- Relator(a)
- Antonio Fabricio de Matos Goncalves
- Órgão julgador
- 6ª Turma
- Data do julgamento
- 03/09/2025
- Data de publicação
- 05/09/2025
TST – Agravo de Instrumento em Recurso de Revista 0001950-63.2015.5.07.0013, Rel. Antonio Fabricio de Matos Goncalves, 6ª Turma, j. 03/09/2025, p. 05/09/2025
EMENTA: AGRAVO DE INSTRUMENTO EM RECURSO DE REVISTA DA EXECUTADA. LEI Nº 13.467/17. EXECUÇÃO. PRESCRIÇÃO DO FGTS. VIOLAÇÃO À COISA JULGADA. INEXISTÊNCIA. SÚMULA Nº 266 DO TST. TRANSCENDÊNCIA PREJUDICADA. O entendimento desta Corte Superior é no sentido de que a ofensa à coisa julgada apenas se verifica quando há inequívoca dissonância entre a decisão transitada em julgado e a proferida em sede de execução, não se constatando tal ofensa quando omissa a decisão exequenda a respeito da questão controvertida ou quando houver necessidade de se interpretar o título executivo judicial para se concluir procedente a respectiva arguição.
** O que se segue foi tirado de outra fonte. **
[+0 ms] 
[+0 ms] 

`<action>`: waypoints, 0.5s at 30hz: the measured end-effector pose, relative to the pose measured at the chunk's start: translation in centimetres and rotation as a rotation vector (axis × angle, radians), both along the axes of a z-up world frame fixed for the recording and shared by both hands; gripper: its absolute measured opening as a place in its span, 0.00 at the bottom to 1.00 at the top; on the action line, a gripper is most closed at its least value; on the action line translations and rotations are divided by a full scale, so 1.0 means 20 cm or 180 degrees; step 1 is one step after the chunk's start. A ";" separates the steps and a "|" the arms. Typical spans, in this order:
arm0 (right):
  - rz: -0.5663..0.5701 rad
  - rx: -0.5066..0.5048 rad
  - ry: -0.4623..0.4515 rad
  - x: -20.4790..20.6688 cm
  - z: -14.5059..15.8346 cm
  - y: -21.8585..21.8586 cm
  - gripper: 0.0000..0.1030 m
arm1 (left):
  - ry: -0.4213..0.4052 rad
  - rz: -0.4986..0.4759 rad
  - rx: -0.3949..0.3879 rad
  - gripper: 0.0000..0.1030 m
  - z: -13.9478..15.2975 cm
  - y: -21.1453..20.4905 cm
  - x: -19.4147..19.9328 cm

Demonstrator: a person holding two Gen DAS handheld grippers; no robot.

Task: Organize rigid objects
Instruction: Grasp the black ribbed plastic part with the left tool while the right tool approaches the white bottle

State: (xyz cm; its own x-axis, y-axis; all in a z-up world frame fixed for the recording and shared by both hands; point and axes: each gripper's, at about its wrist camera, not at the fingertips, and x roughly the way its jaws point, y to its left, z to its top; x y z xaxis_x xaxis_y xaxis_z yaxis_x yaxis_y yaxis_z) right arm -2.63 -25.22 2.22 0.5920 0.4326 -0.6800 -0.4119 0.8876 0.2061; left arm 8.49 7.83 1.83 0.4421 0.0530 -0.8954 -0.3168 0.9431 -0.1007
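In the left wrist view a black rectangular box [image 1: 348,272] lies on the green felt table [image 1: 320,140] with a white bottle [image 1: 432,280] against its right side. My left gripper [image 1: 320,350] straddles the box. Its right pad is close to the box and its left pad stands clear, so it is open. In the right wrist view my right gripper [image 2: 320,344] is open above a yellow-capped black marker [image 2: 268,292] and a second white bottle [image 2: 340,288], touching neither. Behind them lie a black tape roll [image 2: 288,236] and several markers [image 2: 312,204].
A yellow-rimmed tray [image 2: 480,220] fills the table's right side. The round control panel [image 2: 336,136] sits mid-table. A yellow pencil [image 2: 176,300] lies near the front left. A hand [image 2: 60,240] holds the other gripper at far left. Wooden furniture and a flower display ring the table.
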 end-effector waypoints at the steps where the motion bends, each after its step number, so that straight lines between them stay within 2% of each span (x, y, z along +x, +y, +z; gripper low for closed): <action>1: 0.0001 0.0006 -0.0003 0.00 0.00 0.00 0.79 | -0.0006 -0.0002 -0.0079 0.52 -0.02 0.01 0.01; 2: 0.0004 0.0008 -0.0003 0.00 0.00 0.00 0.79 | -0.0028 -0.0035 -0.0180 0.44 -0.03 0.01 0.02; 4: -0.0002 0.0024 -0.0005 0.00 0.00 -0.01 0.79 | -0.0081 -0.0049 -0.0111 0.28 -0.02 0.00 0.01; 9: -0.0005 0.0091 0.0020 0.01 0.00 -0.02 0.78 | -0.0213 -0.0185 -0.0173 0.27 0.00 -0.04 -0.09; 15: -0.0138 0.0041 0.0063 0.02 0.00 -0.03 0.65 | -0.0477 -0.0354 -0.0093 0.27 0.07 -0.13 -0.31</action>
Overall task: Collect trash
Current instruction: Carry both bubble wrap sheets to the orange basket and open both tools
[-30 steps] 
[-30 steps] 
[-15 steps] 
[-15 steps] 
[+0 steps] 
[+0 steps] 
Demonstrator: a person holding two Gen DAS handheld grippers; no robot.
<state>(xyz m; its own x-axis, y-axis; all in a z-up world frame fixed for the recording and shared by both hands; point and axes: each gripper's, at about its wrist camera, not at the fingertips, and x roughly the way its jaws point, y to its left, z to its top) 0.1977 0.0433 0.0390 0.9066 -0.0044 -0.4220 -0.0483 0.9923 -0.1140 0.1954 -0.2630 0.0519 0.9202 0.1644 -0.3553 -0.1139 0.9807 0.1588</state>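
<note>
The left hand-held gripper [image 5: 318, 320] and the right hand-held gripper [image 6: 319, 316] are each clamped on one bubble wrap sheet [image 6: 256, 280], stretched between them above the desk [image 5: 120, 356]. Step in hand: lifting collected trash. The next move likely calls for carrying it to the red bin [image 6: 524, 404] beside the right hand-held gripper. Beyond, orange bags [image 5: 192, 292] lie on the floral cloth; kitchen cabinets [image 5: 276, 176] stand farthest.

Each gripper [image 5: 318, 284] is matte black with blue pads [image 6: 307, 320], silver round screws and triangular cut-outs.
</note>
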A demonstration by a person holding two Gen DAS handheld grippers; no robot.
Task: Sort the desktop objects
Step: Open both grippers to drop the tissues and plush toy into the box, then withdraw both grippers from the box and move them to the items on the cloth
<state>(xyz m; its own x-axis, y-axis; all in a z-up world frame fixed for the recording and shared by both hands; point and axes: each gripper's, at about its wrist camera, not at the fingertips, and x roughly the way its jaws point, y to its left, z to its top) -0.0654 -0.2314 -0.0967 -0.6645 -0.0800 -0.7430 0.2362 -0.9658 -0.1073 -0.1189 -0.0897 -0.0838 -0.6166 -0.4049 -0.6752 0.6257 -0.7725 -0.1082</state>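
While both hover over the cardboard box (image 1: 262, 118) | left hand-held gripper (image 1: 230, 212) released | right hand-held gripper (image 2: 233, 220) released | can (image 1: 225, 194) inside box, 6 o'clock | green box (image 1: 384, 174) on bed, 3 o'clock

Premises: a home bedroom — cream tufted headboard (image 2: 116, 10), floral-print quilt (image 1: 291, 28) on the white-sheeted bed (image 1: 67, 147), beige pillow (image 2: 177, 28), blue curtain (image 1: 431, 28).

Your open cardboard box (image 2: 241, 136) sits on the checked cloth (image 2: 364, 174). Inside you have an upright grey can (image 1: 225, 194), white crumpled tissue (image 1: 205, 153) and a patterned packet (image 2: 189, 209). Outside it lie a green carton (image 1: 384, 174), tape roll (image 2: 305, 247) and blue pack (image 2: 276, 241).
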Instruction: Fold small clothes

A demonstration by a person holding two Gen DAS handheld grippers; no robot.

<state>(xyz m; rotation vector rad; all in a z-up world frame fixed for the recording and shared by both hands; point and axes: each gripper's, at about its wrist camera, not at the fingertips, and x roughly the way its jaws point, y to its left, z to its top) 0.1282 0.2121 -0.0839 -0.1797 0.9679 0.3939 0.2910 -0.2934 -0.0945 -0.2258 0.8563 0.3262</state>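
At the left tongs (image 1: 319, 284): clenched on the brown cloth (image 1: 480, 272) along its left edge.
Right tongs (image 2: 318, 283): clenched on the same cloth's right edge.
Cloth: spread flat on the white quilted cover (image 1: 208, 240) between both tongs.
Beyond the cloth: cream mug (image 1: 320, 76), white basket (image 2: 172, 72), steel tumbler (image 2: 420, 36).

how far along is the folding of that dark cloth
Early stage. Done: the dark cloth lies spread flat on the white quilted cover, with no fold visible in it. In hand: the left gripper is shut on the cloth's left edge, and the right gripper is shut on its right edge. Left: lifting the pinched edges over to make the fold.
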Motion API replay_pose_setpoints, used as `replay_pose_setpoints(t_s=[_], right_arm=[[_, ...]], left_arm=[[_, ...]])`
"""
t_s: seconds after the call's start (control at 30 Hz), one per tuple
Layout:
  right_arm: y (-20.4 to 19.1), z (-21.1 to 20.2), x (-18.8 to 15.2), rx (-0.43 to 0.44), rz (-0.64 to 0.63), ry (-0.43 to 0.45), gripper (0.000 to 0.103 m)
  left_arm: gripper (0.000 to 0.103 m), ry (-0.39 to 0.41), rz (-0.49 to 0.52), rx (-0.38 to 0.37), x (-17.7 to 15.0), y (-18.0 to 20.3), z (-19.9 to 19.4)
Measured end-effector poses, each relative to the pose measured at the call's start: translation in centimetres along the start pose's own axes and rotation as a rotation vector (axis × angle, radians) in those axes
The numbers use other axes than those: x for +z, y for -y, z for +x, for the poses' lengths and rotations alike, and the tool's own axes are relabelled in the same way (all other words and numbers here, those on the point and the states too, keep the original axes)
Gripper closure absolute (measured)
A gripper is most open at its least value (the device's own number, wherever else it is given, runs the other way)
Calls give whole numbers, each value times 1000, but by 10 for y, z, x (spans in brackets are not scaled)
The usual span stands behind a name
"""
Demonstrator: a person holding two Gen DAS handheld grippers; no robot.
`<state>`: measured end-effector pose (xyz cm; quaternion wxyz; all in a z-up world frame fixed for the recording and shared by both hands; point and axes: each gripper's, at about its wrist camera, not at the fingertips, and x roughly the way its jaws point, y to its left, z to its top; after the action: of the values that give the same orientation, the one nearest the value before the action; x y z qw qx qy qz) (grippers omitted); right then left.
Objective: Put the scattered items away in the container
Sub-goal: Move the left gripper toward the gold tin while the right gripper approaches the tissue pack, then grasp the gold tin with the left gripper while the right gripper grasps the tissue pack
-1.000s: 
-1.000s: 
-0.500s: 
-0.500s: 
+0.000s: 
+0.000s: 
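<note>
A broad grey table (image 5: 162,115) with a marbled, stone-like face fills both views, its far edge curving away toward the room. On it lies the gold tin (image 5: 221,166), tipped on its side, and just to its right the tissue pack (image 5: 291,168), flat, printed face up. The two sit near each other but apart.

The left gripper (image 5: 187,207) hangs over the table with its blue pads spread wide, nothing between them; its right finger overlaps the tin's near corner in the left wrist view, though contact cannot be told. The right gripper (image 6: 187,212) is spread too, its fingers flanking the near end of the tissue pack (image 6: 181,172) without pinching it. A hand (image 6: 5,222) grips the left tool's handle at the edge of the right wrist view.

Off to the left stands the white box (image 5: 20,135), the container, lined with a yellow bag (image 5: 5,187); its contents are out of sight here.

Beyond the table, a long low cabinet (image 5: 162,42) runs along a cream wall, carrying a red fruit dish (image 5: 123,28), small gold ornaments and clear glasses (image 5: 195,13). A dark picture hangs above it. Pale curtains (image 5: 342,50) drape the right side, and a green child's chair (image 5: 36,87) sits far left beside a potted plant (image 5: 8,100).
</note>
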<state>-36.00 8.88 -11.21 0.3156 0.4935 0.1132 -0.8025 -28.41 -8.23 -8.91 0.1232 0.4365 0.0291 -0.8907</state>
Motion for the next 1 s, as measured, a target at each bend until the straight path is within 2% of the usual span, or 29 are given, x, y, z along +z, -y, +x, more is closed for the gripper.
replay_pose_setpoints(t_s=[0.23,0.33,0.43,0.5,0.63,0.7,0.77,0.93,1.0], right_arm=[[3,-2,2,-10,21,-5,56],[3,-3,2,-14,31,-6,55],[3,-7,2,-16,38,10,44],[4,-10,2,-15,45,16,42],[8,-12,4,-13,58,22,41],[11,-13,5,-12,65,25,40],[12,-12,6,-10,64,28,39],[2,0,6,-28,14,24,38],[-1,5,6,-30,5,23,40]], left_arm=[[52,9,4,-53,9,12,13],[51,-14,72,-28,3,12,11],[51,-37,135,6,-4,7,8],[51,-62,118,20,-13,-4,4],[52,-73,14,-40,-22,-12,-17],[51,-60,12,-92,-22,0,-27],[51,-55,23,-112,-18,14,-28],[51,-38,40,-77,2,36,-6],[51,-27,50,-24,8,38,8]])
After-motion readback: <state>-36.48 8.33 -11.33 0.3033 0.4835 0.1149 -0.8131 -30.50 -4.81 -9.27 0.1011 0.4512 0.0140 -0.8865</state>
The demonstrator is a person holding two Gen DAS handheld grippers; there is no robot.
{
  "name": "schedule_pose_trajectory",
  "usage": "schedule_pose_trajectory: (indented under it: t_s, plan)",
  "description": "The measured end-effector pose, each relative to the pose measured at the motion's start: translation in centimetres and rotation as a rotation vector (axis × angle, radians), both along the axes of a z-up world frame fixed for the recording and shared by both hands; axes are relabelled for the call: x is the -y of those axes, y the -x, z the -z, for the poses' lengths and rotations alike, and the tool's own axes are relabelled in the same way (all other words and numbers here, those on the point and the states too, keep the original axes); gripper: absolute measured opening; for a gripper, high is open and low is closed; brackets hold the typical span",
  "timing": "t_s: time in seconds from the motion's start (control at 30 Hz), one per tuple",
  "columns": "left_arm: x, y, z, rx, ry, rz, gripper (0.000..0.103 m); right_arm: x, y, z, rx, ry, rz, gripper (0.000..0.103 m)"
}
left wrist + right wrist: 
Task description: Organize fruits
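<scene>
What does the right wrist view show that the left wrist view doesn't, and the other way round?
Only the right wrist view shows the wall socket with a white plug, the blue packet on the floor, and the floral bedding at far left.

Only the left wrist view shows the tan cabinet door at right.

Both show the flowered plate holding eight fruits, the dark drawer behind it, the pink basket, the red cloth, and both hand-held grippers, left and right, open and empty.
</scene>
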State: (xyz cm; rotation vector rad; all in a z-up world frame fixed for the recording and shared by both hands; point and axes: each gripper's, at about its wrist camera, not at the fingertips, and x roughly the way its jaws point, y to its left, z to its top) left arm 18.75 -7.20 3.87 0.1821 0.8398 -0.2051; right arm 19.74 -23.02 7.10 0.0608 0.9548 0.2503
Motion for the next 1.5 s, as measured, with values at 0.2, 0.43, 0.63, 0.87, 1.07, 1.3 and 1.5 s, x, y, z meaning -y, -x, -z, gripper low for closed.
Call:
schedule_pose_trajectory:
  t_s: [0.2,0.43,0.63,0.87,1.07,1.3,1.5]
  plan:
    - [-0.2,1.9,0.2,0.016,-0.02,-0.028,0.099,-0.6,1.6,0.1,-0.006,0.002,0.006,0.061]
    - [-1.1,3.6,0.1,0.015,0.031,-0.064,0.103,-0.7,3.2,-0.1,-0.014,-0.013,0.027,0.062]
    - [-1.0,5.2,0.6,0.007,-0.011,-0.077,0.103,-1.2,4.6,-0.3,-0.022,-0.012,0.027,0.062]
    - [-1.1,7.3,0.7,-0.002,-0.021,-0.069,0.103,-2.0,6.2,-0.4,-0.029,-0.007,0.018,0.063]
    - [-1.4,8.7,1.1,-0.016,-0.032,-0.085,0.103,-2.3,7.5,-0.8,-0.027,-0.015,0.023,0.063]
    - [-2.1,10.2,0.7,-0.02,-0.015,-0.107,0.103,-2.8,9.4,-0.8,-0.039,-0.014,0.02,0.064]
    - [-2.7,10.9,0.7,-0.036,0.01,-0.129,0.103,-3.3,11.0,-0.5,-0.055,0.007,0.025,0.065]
Aplicação, por analogia, da Orientação Jurisprudencial nº 123 da SBDI-2. No caso, o Tribunal Regional, ao proceder à necessária interpretação do título executivo judicial, concluiu que não houve violação à coisa julgada, uma vez que, na decisão transitada em julgado, constou que “ aos reflexos no depósito do FGTS, considerando a natureza salarial do auxílio-alimentação, é aplicável a prescrição trintenária, nos termos da Súmula nº 362, II, do TST” . Do quanto se pode observar, não há dissonância evidente entre o título formado no processo de conhecimento e a decisão proferida na fase de execução, o que afasta as alegadas violações constitucionais. Precedentes. Nesse contexto, inexiste ofensa direta e literal à Constituição da República, razão pela qual incidem também os óbices da Súmula nº 266 e do art. 896, § 2.º, da CLT. Transcendência prejudicada. Agravo de Instrumento desprovido. (Tribunal Superior do Trabalho (6ª Turma). Acórdão: 0001950-63.2015.5.07.0013. Relator(a): ANTONIO FABRICIO DE MATOS GONCALVES. Data de julgamento: 03/09/2025. Juntado aos autos em 05/09/2025.)